## PROVIDED MATERIAL
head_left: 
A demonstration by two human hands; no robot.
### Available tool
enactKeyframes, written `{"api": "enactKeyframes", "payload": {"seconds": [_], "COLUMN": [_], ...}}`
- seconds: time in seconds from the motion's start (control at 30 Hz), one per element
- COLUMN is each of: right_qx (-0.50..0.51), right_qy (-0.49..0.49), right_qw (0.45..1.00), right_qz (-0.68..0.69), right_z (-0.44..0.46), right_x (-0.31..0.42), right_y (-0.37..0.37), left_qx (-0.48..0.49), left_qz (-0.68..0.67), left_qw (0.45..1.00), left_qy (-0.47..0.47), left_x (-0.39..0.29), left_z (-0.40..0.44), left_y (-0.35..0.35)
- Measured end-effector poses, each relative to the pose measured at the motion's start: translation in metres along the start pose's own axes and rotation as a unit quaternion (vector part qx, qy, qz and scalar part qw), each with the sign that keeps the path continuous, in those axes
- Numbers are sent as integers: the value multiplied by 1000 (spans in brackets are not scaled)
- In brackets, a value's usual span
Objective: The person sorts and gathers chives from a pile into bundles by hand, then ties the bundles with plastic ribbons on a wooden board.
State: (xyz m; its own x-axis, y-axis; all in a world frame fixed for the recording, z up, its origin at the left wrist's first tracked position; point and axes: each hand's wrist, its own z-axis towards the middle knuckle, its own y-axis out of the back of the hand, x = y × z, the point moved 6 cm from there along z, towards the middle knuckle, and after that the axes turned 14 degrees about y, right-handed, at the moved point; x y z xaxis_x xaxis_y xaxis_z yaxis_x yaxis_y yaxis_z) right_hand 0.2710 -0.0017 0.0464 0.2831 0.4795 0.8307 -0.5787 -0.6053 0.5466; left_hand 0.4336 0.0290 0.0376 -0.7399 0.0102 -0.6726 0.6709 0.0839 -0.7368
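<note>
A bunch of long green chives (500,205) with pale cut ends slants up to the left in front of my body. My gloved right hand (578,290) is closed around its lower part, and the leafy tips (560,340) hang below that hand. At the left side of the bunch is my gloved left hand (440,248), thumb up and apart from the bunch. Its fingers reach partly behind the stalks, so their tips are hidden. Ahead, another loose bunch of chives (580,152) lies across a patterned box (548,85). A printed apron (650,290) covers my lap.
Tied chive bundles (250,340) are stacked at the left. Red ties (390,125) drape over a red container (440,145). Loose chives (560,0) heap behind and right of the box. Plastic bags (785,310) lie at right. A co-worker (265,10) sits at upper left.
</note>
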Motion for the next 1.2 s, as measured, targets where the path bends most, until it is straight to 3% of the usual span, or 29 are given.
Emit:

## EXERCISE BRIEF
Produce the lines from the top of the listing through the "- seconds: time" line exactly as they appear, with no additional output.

## YOUR RESPONSE
head_left: 
A demonstration by two human hands; no robot.
### Available tool
enactKeyframes, written `{"api": "enactKeyframes", "payload": {"seconds": [_], "COLUMN": [_], ...}}`
- seconds: time in seconds from the motion's start (control at 30 Hz), one per element

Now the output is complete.